Alexander Massov




The Russo-English relations remained quite tense during the second half of the XIX century. The rivalry between the two great powers found a specific reflection in the Australian colonies. The white inhabitants of Down Under considered Russia not just as the main foe of the British Empire but as a direct and real threat to the security of the fifth continent. The political and military elite as well as a significant part of the colonial population were convinced that should there is a war between England and Russia the Russian navy will strike upon the Australian cities and land troops on the coast. Each new exacerbation of Russo-English relations awoke military alarms in Australia and visits of the ships of the Russian Pacific Squadron were often considered as espionage missions aimed at collection of intelligence necessary for preparations of future military operations.


One of the visits, which awoke an anti-Russian campaign in the Australian media, which involved accusations of the Russian seamen in espionage and other indecent intentions, occurred in 1863 when the corvette "Bogatyr" came to Australia. Till now the accusations preferred towards the seamen of the corvette remain one of the main arguments confirming presence of the "Russian threat" to Australia in the past for some researchers... How did the visit of "Bogatyr" go along, what kind of accusations were produced against the Russians and how did they match the reality?


The corvette "Bogatyr" called in Melbourne (2-15 of March) and Sydney (19-27 March) during a drill navigation under the flag of the Commander of the Russian Pacific Squadron Rear Admiral A.A. Popov. The friendly character of the visit was not doubtful and henceforth the crew of "Bogatyr" was received in Australia with warmth and exceptional politeness. Rear Admiral Popov (on the photo to the left) and his officers paid the Governors of Victoria G. Barkley and New South Wales J. Young protocol visits and they in turn visited the Russian ship. The guests from Russia took part in an official reception at the spouse's of the Governor of New South Wales, they were given a chance to see the gold mines of Ballarat and get acquainted with the everyday life of the gold miners. Special performances were given in theatres to honor the Russian seamen.

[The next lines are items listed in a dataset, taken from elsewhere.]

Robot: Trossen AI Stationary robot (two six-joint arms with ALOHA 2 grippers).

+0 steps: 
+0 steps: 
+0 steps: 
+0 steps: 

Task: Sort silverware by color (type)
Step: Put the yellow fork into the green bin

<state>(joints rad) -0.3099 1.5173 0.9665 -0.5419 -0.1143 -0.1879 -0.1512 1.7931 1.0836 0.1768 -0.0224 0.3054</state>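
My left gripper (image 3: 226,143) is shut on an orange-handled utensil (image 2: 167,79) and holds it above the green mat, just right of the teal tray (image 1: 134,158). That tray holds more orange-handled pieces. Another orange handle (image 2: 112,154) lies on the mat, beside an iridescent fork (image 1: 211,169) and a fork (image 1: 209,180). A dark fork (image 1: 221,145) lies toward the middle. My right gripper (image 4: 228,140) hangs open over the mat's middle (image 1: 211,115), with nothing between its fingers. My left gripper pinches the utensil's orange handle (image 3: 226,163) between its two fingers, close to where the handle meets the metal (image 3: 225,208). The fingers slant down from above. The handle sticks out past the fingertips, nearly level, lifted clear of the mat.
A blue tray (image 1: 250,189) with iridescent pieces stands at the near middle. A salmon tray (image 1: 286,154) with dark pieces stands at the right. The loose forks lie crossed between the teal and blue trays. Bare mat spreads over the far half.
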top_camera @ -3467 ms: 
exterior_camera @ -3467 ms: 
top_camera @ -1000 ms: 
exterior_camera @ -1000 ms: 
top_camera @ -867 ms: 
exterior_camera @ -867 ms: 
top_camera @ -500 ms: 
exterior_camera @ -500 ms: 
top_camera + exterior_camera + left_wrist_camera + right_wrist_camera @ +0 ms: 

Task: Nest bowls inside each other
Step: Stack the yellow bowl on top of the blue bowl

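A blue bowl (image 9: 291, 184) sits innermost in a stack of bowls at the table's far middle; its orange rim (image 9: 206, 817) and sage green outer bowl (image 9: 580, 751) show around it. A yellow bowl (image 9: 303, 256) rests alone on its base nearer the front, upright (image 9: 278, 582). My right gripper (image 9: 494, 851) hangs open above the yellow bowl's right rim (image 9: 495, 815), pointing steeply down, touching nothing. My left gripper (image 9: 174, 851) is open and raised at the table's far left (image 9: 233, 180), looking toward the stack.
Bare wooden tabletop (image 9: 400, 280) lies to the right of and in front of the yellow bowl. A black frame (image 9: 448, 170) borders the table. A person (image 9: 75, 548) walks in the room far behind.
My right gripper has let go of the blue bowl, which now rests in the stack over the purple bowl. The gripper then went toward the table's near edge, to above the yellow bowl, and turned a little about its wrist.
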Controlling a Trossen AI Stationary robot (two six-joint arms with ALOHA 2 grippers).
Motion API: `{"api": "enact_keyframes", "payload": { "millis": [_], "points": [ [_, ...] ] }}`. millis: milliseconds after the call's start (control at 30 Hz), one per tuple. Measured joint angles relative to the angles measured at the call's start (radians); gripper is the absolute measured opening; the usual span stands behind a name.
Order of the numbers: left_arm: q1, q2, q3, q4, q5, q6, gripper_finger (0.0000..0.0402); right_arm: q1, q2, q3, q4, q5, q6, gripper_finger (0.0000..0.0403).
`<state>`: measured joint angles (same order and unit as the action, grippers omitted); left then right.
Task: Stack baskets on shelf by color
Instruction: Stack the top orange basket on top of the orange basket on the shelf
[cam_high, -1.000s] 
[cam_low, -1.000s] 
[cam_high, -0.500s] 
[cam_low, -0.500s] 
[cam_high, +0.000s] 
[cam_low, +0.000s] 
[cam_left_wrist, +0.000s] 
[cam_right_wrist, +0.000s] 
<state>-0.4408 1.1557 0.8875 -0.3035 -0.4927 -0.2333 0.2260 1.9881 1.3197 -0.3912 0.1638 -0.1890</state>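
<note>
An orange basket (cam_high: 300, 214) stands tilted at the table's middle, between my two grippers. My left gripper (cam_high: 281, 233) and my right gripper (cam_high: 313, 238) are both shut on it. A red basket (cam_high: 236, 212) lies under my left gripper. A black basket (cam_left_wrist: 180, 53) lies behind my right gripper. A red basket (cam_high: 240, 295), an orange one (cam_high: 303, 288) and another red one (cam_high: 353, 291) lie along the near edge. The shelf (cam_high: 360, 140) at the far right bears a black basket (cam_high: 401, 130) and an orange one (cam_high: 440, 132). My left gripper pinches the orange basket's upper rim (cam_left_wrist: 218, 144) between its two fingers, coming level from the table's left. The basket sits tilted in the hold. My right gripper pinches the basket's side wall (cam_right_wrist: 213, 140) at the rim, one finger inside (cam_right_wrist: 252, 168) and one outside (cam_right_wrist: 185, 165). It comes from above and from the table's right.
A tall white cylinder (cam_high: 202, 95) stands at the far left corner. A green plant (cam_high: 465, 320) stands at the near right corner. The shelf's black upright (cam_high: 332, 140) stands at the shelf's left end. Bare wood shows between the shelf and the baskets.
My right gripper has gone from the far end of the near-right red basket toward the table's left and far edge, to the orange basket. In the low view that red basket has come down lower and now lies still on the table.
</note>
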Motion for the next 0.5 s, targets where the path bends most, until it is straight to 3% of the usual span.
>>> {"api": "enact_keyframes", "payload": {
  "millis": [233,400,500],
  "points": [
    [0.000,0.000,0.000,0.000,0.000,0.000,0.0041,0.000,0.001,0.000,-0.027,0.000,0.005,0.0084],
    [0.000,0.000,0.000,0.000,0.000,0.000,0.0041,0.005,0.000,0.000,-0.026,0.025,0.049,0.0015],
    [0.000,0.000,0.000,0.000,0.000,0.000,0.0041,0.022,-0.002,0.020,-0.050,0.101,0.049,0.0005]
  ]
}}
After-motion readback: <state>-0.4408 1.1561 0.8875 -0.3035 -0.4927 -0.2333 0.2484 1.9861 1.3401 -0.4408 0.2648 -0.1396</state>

The crew of corvette got familiarized with the life of a poorly known to them country with a lot of interest. The stories about the unusually fast and successful development of the colonies after the discovery of alluvial gold and commencement of the "gold rush" were well known in
Russia. The seamen took a chance to see the "Australian miracle" by their own eyes. They attended museums and botanic gardens, visited the Sydney Mint and the Pentridge Gaol in Melbourne, had an excursion to the Victorian Parliament and the industrial works and docks of Sydney. The Russians were overwhelmed by the beautiful Melbourne, elegant noisy crowds on its long straight streets, windows of its rich shops, "beauty of its women and luxury they are dressed with".


The Russian seamen gave an account of their Australian impressions in a series of articles out of which some were published in 1860-ties. Rear Admiral Popov could not desist of admiration of the energy, enterprising and diligence of Australians even in his official reports on the course of navigation - the documents which were meant to be dry and boring.


The Russian seamen opened their ship for public visits in Melbourne. Over several days more than 8,000 Australians came on board of "Bogatyr" "inspecting" the ship day and night. "Our artillery, carbines, galley and engine, - midshipman P.S. Mukhanov (on the photo to the left) remembered, - were most strictly and critically scrutinized... Even shrouds and topcastles were mobbed by the curious people... The public, apparently, stayed glad with our reception as well as we were happy with them". The Australian press referred quite amicably about the design and condition of the corvette itself, noted the "athletic appearance" of the Russian sailors what made them different from the punier English sailors from the reporters' point of view.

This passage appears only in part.